PROBLEM:
What you return should be every line of the material, unchanged.

══════

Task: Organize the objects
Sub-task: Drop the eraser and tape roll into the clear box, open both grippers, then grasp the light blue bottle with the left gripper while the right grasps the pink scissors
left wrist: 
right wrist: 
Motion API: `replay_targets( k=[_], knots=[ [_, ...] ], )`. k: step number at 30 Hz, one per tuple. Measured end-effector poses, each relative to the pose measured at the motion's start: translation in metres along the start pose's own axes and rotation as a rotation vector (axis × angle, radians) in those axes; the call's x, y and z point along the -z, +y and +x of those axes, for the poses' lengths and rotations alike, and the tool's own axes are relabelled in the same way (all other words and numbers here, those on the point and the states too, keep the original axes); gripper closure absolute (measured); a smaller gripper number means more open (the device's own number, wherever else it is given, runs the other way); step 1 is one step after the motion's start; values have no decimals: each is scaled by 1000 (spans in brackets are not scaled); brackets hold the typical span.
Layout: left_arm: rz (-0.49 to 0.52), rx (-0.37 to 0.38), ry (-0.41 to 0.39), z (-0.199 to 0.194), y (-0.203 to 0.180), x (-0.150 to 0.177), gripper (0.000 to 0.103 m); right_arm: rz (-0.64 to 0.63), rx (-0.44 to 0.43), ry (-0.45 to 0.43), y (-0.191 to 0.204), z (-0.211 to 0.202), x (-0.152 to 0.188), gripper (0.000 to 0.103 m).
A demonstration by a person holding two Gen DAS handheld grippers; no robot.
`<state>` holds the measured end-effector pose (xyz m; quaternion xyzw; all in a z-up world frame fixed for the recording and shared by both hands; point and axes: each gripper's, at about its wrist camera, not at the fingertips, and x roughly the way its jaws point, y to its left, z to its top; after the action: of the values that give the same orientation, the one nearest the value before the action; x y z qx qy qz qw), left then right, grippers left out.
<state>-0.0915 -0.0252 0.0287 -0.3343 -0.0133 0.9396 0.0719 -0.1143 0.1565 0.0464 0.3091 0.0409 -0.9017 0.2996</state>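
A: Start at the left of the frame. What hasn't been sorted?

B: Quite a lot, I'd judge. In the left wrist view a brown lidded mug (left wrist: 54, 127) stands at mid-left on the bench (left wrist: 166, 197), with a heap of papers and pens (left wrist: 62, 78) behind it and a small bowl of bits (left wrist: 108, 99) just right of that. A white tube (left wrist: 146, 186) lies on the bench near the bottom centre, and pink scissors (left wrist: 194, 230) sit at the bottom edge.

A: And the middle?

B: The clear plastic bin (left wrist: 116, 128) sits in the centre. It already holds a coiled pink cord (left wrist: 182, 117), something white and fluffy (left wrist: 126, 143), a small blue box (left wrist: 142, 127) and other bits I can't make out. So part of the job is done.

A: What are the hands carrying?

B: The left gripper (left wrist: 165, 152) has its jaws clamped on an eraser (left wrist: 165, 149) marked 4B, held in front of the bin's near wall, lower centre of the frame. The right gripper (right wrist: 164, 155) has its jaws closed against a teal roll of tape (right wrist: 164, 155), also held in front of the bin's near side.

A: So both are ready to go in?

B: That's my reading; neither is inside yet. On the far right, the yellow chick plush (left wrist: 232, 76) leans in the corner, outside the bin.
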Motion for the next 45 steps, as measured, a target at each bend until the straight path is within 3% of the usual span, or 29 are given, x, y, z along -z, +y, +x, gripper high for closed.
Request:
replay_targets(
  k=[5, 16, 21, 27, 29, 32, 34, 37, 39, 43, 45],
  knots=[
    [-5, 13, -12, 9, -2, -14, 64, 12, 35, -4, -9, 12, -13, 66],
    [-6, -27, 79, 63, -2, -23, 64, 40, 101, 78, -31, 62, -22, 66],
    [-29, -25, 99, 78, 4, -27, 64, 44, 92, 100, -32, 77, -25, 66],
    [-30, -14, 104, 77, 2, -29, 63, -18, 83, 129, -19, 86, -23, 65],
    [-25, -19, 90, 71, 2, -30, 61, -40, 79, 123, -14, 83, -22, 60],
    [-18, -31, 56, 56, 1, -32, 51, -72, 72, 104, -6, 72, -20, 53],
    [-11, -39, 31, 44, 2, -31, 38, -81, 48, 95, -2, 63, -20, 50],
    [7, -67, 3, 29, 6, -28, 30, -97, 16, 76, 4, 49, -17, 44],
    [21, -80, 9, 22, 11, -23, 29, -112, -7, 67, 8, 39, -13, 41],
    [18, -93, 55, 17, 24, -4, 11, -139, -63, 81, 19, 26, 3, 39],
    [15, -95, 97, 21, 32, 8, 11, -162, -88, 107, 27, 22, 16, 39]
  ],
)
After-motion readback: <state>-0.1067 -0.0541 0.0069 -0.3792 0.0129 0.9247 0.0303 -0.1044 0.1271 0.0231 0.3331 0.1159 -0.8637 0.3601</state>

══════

RESULT OF THIS TASK:
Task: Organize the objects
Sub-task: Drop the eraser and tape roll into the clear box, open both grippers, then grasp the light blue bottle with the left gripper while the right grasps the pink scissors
left wrist: 
right wrist: 
Motion API: `replay_targets( k=[_], knots=[ [_, ...] ], )`. k: step number at 30 Hz, one per tuple. Measured end-effector poses, each relative to the pose measured at the motion's start: translation in metres along the start pose's own axes and rotation as a rotation vector (axis × angle, radians) in those axes; the call's x, y and z point along the -z, +y and +x of those axes, for the poses' lengths and rotations alike, and the tool's own axes are relabelled in the same way (all other words and numbers here, those on the point and the states too, keep the original axes); gripper closure absolute (measured); a smaller gripper number means more open (the device's own number, wherever else it is given, runs the other way); step 1 is one step after the motion's start; values have no decimals: each is scaled by 1000 (spans in brackets are not scaled); brackets hold the typical span.
Layout: left_arm: rz (-0.49 to 0.52), rx (-0.37 to 0.38), ry (-0.41 to 0.39), z (-0.199 to 0.194), y (-0.203 to 0.180), x (-0.150 to 0.177), gripper (0.000 to 0.103 m); right_arm: rz (-0.64 to 0.63), rx (-0.44 to 0.43), ry (-0.45 to 0.43), y (-0.191 to 0.204), z (-0.211 to 0.202), x (-0.152 to 0.188), gripper (0.000 to 0.103 m).
A demonstration by a person holding two Gen DAS handheld grippers; no robot.
`<state>` holds the measured end-effector pose (xyz m; quaternion xyzw; all in a z-up world frame fixed for the recording and shared by both hands; point and axes: each gripper's, at about its wrist camera, not at the fingertips, and x roughly the way its jaws point, y to its left, z to its top; after the action: of the values that give the same orientation, the one nearest the value before the action; x y z qx qy qz qw), left then right, grippers left out.
<state>-0.0915 -0.0252 0.0287 -0.3343 -0.0133 0.9396 0.0719 -0.1143 0.1565 0.0464 0.3091 0.0409 -0.9017 0.2996</state>
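A: Start at the left of the frame. What hasn't been sorted?

B: Quite a lot, I'd judge. In the left wrist view a brown lidded mug (left wrist: 54, 127) stands at mid-left on the bench (left wrist: 166, 197), with a heap of papers and pens (left wrist: 62, 78) behind it and a small bowl of bits (left wrist: 108, 99) just right of that. A white tube (left wrist: 146, 186) lies on the bench near the bottom centre, and pink scissors (left wrist: 194, 230) sit at the bottom edge.

A: And the middle?

B: The clear plastic bin (left wrist: 116, 128) sits in the centre. It already holds a coiled pink cord (left wrist: 182, 117), something white and fluffy (left wrist: 126, 143), a small blue box (left wrist: 142, 127) and other bits I can't make out. So part of the job is done.

A: What are the hands carrying?

B: The left gripper (left wrist: 165, 152) has its jaws clamped on an eraser (left wrist: 165, 149) marked 4B, held in front of the bin's near wall, lower centre of the frame. The right gripper (right wrist: 164, 155) has its jaws closed against a teal roll of tape (right wrist: 164, 155), also held in front of the bin's near side.

A: So both are ready to go in?

B: That's my reading; neither is inside yet. On the far right, the yellow chick plush (left wrist: 232, 76) leans in the corner, outside the bin.
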Motion for the next 45 steps, as measured, a target at each bend until the straight path is within 3% of the usual span, or 29 are given, x, y, z along -z, +y, +x, gripper high for closed.
Request:
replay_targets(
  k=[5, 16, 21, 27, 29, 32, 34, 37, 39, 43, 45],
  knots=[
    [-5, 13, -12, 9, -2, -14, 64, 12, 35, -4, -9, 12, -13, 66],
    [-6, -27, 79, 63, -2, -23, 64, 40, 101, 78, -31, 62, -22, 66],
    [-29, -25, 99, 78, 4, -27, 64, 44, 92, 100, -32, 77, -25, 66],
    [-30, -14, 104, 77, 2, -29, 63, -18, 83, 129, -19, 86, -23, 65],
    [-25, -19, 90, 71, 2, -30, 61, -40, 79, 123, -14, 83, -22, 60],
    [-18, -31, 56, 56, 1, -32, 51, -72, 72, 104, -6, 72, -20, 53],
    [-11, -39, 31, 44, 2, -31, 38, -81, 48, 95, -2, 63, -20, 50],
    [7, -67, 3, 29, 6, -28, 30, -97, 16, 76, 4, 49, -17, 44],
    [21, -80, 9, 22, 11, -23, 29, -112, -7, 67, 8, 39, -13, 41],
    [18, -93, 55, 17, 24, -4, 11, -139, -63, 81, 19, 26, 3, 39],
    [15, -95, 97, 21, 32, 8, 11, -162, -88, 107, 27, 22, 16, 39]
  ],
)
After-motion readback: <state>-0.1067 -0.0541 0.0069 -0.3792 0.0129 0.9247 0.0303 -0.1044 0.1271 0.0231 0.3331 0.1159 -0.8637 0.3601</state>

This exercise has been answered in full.